For parents of children with autism, it might be challenging to understand how their kids feel. While finding the words to express themselves is not an easy task, music can be a powerful channel for communication, as well as a tool for the development of these kids, The Conversation, a network of not-for-profit media outlets, points out. And a recent study adds credence to this idea of the transformational power of music to help these kids better express themselves.
Understanding emotions through music
As human beings, our ability to understand emotions is key in our interaction with others. People with autism spectrum disorders (ASD) find it hard to communicate and understand emotions within the social domain. They find it challenging to interpret nonverbal, facial, and bodily expressions of emotion of other individuals.
However, there is evidence that suggests that many people with ASD show a strong and early connection with music and are able to understand simple and complex musical emotions in childhood and adulthood, a paper, Music: a unique window into the world of autism, from the New York Academy of Sciences, reveals.
“I saw what I believe to be incredible musical and emotional growth in students with autism after they began to study music” Dawn R. Mitchell White, Doctoral Candidate of the University of South Florida and mother to three young adult sons with high-functioning autism expresses in The Conversation. “As a doctoral student and music teacher, I have seen the emotional transformation from music happen in both my music classroom and my home.”
Multiple positive impacts
Apparently, and according to Mitchell White, musical emotions are easier to grasp for kids with autism than regular emotions because they are not as socially complex. There’s no need to use the ability to read facial expressions or to decode the message behind a specific tone of voice.
Apart from giving many children with autism an outlet to express themselves, music can reinforce speech and improve language skills through the use of songs. This is because the autistic brain is more engaged with song than with speech. A study shows that the brain region that is responsible for the production of language is less activated during speech stimulation but more activated during song stimulation in autistic children with language impairments.
Music is also an extremely powerful tool for strengthening social bonds through synchronized musical activities and the release of endorphins, associated with feelings of pleasure and reward, another paper on music and social bonding reveals.
But there’s more because an additional study shows that music can also help improve attention and memory.
Empowering parents as music educators
Although professional help is essential, not only music therapists can use music to help an autistic child.
Eugenia Hernandez Ruiz, assistant professor in Arizona State University’s School of Music, Dance and Theater has been dedicated to finding ways to help parents of autistic children use music in their children’s development.
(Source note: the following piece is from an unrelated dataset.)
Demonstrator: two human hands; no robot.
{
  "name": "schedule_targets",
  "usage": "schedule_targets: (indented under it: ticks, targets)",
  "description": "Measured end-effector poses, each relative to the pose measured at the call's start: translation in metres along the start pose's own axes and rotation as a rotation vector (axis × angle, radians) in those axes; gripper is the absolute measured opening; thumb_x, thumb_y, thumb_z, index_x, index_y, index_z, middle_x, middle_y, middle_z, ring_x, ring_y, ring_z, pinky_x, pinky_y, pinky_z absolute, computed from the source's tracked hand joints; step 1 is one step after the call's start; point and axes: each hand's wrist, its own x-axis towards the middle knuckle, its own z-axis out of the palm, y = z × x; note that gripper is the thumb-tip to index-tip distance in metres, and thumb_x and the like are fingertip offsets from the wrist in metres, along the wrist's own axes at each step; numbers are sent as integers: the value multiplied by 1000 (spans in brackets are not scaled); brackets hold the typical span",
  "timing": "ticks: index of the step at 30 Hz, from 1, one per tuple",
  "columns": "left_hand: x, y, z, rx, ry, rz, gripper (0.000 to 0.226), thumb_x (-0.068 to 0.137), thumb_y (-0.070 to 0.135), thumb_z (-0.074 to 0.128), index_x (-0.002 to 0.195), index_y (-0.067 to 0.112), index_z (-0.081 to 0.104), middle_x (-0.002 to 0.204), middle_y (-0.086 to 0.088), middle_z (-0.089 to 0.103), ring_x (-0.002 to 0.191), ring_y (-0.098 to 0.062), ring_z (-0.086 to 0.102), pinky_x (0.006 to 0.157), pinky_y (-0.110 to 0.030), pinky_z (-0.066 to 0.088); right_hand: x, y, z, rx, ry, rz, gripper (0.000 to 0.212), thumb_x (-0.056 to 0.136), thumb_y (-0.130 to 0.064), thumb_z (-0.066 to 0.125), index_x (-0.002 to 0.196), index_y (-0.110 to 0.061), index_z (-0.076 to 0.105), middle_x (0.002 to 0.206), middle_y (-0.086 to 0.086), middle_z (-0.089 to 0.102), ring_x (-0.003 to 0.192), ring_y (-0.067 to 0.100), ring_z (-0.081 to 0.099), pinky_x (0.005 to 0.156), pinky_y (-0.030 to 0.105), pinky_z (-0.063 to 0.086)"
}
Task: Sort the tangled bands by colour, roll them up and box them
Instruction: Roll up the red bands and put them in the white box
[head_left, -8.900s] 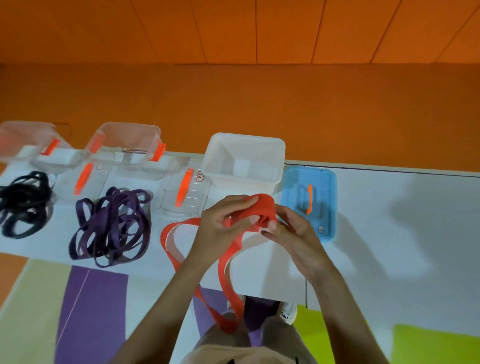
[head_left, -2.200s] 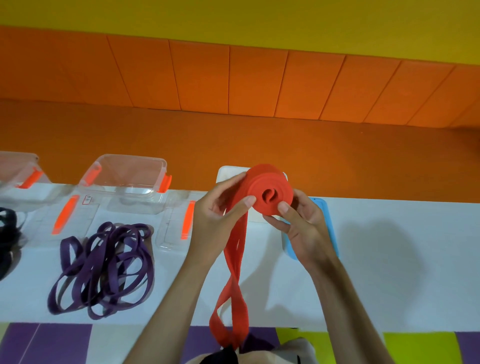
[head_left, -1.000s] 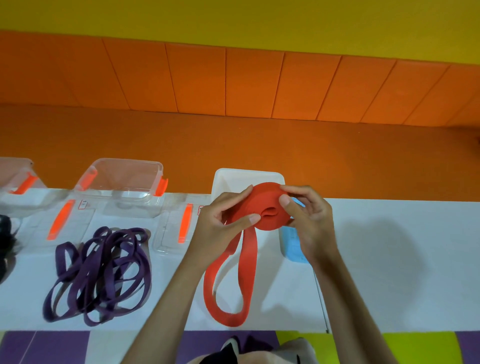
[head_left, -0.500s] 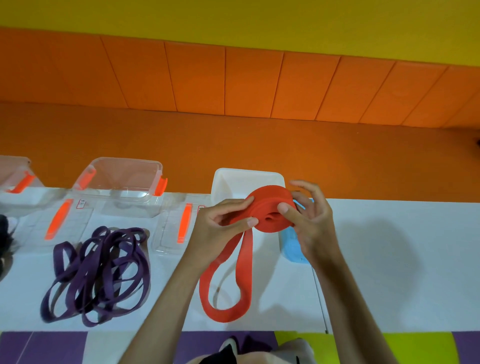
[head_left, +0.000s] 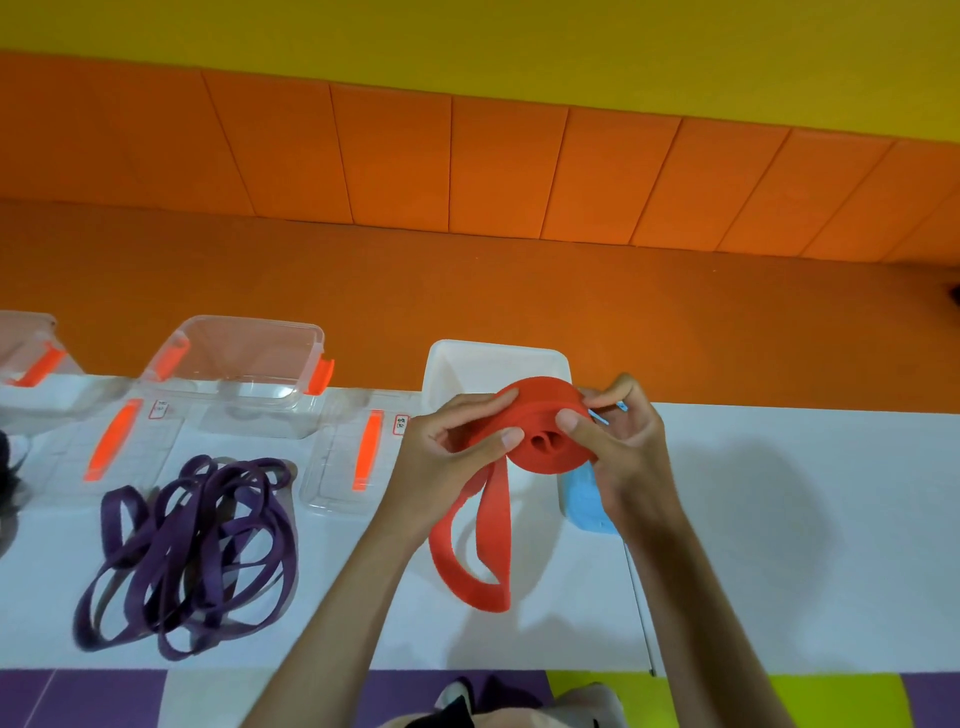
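The red band (head_left: 540, 408) is mostly wound into a thick roll that I hold in the air just in front of the white box (head_left: 493, 358), so that it covers part of the box's front wall from where I look. My left hand (head_left: 441, 457) pinches the roll from the left, with the thumb on its flat face and the fingers curled over its rim. My right hand (head_left: 628, 457) pinches it from the right, with the thumb on the face beside the hollow centre and the fingers behind. The unrolled end hangs down in front of the box as a loop toward the white table (head_left: 779, 519); I cannot tell whether it touches. A blue lid (head_left: 589, 506) lies just right of the box, partly hidden by my right hand. Just left of the box lies a clear lid (head_left: 345, 467) with an orange handle, and farther left stands a clear box (head_left: 239, 364). A heap of purple bands (head_left: 197, 545) lies well left of the white box and nearer to me.
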Motion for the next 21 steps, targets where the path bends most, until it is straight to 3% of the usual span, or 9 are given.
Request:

She was recently awarded The Arthur Flagler Fultz Research Award from the American Music Therapy Association for her research project “Virtual Parent Coaching of Music Interventions for Young Autistic Children”, the Arizona State University News details.
“I realized that we need to develop a resource that we can take to families in their homes and connect with them and provide them with resources, even if they are very far away from any center or do not have the ability to travel,” said Hernandez Ruiz to the university’s publication.
Although an autistic child’s thoughts may remain unknown to his parents most of the time, Hernandez Ruiz believes they can learn to communicate through the language of music. “We want to empower parents to have resources to be better parents,” she expressed. “They are not going to be music therapists. They are going to be better parents.”